Semalam, Alfis dan Kiano pun undur diri kembali ke rumah masing-masing begitu Mat tiba. Sehabis menyerahkan kunci markas, Kiano sempat menanyai Mat soal Bintang yang seolah sedang ada masalah. Saat itu, Mat hanya mengangkat bahu tanpa jawaban, dan malah balik bertanya, 'benarkah?'
Masih bertahan dengan tatapan maut Bintang, Kiano pun nyengir nelangsa. Oh, tidak. Dirinya bisa saja berjuta-juta kali ribut dengan Bintang, beradu argumen, rebutan camilan, mempermasalahkan anime mana yang paling keren sepanjang masa, mengolok Bintang soal nilai Pendidikan Jasmani Olahraga dan Kesehatan-nya yang anjlok karena tinggi badannya tak kunjung mengalami pertumbuhan, hingga saling menjatuhkan husbu dan waifu masing-masing. Sebesar apa pun guncangan yang ditimbulkan perkelahian mereka, tak pernah ada yang berefek samping begitu dahsyat. Mereka akan kembali akur begitu menonton anime bersama, atau membuat lawakan yang bersifat menistakan Alfis dengan gengsi dan harga dirinya yang selangit.
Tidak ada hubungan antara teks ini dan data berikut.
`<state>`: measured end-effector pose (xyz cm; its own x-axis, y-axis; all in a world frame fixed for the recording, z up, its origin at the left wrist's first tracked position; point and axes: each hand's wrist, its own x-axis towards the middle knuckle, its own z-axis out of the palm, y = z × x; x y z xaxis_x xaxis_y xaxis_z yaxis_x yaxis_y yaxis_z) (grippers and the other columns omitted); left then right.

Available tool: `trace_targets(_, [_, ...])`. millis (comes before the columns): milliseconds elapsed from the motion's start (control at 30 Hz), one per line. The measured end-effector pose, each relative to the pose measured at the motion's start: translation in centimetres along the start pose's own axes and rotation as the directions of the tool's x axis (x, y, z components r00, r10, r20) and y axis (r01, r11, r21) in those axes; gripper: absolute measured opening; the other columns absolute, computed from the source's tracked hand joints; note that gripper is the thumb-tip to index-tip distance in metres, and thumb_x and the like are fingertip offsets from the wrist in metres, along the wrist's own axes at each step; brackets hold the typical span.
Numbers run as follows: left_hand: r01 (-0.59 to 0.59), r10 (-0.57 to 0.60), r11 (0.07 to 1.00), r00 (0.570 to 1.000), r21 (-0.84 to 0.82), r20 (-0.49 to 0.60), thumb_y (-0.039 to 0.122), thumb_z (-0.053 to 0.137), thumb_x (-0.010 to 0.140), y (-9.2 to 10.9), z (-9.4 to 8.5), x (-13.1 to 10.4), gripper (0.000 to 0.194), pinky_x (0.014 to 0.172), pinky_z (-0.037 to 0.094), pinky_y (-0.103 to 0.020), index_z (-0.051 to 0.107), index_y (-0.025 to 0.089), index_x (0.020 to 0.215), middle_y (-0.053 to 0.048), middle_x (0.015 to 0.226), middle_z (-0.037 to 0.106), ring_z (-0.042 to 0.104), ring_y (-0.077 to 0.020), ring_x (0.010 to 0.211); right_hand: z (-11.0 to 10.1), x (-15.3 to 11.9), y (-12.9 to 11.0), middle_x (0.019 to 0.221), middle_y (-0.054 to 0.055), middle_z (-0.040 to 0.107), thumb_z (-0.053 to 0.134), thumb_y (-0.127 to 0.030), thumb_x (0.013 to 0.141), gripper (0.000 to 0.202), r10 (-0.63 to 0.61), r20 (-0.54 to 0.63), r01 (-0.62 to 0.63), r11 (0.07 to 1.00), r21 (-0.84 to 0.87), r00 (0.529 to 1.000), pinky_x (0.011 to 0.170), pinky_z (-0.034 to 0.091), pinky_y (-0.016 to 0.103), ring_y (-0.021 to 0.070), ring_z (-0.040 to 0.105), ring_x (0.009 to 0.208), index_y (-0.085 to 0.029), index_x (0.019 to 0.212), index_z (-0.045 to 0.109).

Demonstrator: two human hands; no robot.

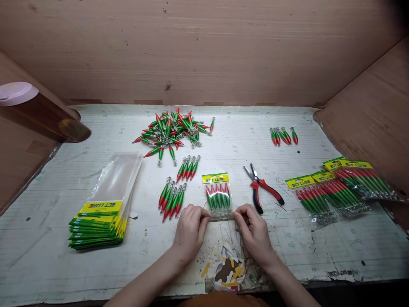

Tak pernah terjadi masalah yang begitu serius di antara Kiano dengan Bintang. Bintang jarang-jarang mempertahankan ego dan jiwa permusuhannya berlama-lama. Hanya saja, jika Bintang sudah memutuskan untuk berselisih dengan Mat, maka sesuatu yang buruk sedang benar-benar terjadi. Mimpi buruk. Definisi kehancuran yang sesungguhnya.
Begitu mereka bertiga sudah mendarat selamat di atas kursi masing-masing, Kiano lekas-lekas membuka buku paket Bahasa Indonesia miliknya, lantas bertingkah seolah sedang membaca materi dengan serius. Sangat bukan dirinya. Diam-diam, Kiano melirik dua bangku di sebelahnya yang diliputi suasana suram. Bintang masih terdiam dengan kedua tangan yang menyilang di depan dada. Sehabis menyimpan tasnya hati-hati, Mat langsung bangkit untuk mendekati bangku Bintang. Akan tetapi, langkah Mat terpaksa berhenti begitu tiga siswi sekelas menghadangnya dengan alat tulis di tangan.
KAMU SEDANG MEMBACA
MaFiKiBi Society✓
Novela JuvenilSekumpulan geng motor yang punya pamor? Pasukan bad boy cap badak yang punya penggemar membludak? Bukan. Ini kisah tentang Perserikatan MaFiKiBi Society, yang tak pernah lelah atau menyerah untuk terus ciptakan langkah. Mat hanya ingin memenangkan o...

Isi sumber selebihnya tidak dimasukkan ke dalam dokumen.